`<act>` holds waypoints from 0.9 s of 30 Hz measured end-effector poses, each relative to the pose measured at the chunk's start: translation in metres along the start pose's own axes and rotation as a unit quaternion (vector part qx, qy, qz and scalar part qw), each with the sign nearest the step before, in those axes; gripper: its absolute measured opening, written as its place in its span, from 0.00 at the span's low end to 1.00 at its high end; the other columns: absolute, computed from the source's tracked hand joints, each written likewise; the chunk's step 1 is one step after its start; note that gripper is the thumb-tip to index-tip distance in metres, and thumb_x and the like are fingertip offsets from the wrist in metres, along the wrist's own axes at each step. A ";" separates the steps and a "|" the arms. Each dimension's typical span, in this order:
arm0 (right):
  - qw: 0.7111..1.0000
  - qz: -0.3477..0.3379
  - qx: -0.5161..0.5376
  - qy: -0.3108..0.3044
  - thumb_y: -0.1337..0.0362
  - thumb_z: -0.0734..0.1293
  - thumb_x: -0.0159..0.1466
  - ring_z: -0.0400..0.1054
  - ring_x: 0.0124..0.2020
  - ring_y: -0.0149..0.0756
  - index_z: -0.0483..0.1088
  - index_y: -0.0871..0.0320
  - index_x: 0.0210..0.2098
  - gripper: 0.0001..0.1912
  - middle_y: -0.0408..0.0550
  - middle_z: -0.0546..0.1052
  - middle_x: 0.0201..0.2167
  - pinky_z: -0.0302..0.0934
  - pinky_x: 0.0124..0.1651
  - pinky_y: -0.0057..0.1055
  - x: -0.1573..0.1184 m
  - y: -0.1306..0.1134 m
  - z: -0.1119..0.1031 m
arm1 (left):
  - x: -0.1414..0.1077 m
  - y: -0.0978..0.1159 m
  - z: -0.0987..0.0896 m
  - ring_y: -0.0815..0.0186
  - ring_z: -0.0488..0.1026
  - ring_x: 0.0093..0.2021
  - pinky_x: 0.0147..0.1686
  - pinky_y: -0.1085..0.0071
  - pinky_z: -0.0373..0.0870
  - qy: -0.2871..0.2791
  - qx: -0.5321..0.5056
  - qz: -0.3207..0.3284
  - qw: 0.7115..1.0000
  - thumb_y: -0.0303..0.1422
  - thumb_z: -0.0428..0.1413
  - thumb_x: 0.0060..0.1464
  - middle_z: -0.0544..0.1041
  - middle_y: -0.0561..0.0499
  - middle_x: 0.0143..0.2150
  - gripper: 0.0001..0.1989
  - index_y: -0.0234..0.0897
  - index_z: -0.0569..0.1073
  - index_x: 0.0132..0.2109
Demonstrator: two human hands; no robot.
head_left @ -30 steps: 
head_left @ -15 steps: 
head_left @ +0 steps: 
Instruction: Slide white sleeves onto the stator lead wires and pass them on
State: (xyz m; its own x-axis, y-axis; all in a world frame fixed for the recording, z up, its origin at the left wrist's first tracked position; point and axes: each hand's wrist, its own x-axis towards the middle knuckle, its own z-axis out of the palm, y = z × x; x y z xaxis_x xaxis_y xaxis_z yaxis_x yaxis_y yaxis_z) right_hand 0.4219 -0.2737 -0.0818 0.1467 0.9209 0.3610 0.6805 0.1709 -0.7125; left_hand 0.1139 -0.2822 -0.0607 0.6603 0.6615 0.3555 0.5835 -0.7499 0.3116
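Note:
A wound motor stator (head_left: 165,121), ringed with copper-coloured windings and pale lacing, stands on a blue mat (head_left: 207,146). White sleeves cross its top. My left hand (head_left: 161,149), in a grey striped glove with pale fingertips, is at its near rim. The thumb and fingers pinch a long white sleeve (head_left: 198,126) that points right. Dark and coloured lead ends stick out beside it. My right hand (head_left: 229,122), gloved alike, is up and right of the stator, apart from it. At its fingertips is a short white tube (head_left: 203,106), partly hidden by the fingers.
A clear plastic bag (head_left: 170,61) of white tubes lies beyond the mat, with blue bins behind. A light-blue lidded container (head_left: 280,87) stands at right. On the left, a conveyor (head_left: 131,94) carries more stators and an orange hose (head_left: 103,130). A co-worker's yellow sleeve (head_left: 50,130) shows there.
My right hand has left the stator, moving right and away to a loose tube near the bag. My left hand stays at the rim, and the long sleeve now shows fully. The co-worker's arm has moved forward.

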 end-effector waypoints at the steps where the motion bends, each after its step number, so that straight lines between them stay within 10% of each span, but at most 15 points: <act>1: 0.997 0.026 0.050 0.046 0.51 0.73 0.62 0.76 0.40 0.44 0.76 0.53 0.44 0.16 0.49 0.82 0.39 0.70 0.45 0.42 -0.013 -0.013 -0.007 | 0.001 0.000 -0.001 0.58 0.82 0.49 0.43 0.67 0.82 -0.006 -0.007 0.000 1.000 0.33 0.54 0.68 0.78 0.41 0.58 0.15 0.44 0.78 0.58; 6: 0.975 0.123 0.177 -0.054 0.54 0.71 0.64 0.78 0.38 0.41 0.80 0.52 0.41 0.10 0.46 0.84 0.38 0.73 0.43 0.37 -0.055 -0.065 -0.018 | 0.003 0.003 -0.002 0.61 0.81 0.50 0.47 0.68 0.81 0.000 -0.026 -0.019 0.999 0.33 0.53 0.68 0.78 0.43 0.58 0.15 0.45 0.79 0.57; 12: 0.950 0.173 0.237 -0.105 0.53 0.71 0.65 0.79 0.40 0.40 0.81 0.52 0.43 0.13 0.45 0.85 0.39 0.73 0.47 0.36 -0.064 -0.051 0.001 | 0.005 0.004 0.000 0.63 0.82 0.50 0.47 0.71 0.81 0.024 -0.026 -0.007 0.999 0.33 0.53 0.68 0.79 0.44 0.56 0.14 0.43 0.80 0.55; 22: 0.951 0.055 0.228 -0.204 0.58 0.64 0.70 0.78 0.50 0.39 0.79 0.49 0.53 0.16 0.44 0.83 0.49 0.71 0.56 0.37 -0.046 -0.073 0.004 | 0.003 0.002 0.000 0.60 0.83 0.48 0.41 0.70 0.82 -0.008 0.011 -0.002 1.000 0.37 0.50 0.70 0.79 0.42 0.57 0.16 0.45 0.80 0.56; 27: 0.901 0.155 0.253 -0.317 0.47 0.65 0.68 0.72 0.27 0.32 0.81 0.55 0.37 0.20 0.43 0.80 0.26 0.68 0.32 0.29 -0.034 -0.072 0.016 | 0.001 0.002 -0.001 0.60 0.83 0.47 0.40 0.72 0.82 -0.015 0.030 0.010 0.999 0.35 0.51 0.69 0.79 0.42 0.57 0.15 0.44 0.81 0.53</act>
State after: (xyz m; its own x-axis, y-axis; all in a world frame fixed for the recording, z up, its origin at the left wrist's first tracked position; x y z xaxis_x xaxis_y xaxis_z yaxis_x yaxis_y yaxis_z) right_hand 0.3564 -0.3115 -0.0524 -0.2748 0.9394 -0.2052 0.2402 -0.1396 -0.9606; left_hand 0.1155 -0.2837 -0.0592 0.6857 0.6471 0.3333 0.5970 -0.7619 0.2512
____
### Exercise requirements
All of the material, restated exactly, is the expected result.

### Exercise response
`<act>` holds waypoints from 0.9 s of 30 Hz measured end-effector poses, each relative to the pose measured at the chunk's start: translation in metres along the start pose's own axes and rotation as a unit quaternion (vector part qx, qy, qz and scalar part qw), each with the sign nearest the step before, in those axes; gripper: its absolute measured opening, written as its place in its span, from 0.00 at the span's low end to 1.00 at its high end; the other columns: absolute, computed from the source's tracked hand joints, each written likewise; the chunk's step 1 is one step after its start; note that gripper is the thumb-tip to index-tip distance in metres, and thumb_x and the like are fingertip offsets from the wrist in metres, along the wrist's own axes at each step. A ";" separates the steps and a "|" the arms. Each dimension's typical span, in this order:
arm0 (right):
  - qw: 0.7111..1.0000
  - qz: -0.3477..0.3379
  - qx: -0.5161..0.5376
  - qy: -0.3108..0.3044
  - thumb_y: -0.1337..0.0362
  - thumb_z: -0.0734..0.1293
  - thumb_x: -0.0159..0.1466
  - ring_z: -0.0400..0.1054
  - ring_x: 0.0124..0.2020
  - ring_y: -0.0149..0.0756
  - index_z: -0.0483..0.1088
  - index_y: -0.0871..0.0320
  - index_x: 0.0210..0.2098
  - gripper: 0.0001..0.1912
  - middle_y: -0.0408..0.0550
  - middle_z: -0.0546..0.1052
  - middle_x: 0.0201..0.2167
  - pinky_z: -0.0302..0.0934
  - pinky_x: 0.0124..0.1651
  - pinky_y: -0.0057..0.1055
  - x: -0.1573..0.1184 m
  - y: -0.1306..0.1134 m
  - z: -0.1119..0.1031 m
arm1 (left):
  - x: -0.1414..0.1077 m
  - y: -0.0978..0.1159 m
  - z: -0.0987..0.0896 m
  - ring_y: -0.0815..0.0186
  - ring_z: -0.0488..0.1026
  - ring_x: 0.0093..0.2021
  - pinky_x: 0.0147..0.1686
  - pinky_y: -0.1085..0.0071
  - pinky_z: -0.0373..0.0870
  - qy: -0.2871..0.2791
  - qx: -0.5321..0.5056
  - qz: -0.3207..0.3284
  - qw: 0.7115..1.0000
  - thumb_y: -0.0303..0.1422
  - thumb_z: -0.0428..0.1413
  - thumb_x: 0.0060..0.1464
  - middle_z: -0.0544..0.1041
  - middle_y: -0.0561..0.0499
  - middle_x: 0.0143..0.2150
  - gripper: 0.0001..0.1989
  - index_y: -0.0234..0.0897
  - index_z: -0.0569..0.1073
  - index_x: 0.0132..0.2109
Demonstrator: two human hands; no robot.
head_left @ -30 steps: 
head_left @ -15 steps: 
head_left @ +0 steps: 
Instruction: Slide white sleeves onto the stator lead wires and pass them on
State: (xyz m; its own x-axis, y-axis; all in a world frame fixed for the recording, z up, its origin at the left wrist's first tracked position; point and axes: each hand's wrist, its own x-axis towards the middle knuckle, its own z-axis out of the palm, y = z × x; x y z xaxis_x xaxis_y xaxis_z yaxis_x yaxis_y yaxis_z) right_hand 0.4219 -0.2737 -0.0818 0.1467 0.9209 0.3610 0.6805 0.1709 -0.7125; left_hand 0.1139 -0.2822 -0.0607 0.6603 0.6615 0.3555 0.5835 -0.7499 0.3116
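Note:
A wound motor stator (head_left: 165,121), ringed with copper-coloured windings and pale lacing, stands on a blue mat (head_left: 207,146). White sleeves cross its top. My left hand (head_left: 161,149), in a grey striped glove with pale fingertips, is at its near rim. The thumb and fingers pinch a long white sleeve (head_left: 198,126) that points right. Dark and coloured lead ends stick out beside it. My right hand (head_left: 229,122), gloved alike, is up and right of the stator, apart from it. At its fingertips is a short white tube (head_left: 203,106), partly hidden by the fingers.
A clear plastic bag (head_left: 170,61) of white tubes lies beyond the mat, with blue bins behind. A light-blue lidded container (head_left: 280,87) stands at right. On the left, a conveyor (head_left: 131,94) carries more stators and an orange hose (head_left: 103,130). A co-worker's yellow sleeve (head_left: 50,130) shows there.
My right hand has left the stator, moving right and away to a loose tube near the bag. My left hand stays at the rim, and the long sleeve now shows fully. The co-worker's arm has moved forward.
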
 end-effector waypoints at the steps where the motion bends, each after its step number, so that straight lines between them stay within 10% of each span, but at most 15 points: <act>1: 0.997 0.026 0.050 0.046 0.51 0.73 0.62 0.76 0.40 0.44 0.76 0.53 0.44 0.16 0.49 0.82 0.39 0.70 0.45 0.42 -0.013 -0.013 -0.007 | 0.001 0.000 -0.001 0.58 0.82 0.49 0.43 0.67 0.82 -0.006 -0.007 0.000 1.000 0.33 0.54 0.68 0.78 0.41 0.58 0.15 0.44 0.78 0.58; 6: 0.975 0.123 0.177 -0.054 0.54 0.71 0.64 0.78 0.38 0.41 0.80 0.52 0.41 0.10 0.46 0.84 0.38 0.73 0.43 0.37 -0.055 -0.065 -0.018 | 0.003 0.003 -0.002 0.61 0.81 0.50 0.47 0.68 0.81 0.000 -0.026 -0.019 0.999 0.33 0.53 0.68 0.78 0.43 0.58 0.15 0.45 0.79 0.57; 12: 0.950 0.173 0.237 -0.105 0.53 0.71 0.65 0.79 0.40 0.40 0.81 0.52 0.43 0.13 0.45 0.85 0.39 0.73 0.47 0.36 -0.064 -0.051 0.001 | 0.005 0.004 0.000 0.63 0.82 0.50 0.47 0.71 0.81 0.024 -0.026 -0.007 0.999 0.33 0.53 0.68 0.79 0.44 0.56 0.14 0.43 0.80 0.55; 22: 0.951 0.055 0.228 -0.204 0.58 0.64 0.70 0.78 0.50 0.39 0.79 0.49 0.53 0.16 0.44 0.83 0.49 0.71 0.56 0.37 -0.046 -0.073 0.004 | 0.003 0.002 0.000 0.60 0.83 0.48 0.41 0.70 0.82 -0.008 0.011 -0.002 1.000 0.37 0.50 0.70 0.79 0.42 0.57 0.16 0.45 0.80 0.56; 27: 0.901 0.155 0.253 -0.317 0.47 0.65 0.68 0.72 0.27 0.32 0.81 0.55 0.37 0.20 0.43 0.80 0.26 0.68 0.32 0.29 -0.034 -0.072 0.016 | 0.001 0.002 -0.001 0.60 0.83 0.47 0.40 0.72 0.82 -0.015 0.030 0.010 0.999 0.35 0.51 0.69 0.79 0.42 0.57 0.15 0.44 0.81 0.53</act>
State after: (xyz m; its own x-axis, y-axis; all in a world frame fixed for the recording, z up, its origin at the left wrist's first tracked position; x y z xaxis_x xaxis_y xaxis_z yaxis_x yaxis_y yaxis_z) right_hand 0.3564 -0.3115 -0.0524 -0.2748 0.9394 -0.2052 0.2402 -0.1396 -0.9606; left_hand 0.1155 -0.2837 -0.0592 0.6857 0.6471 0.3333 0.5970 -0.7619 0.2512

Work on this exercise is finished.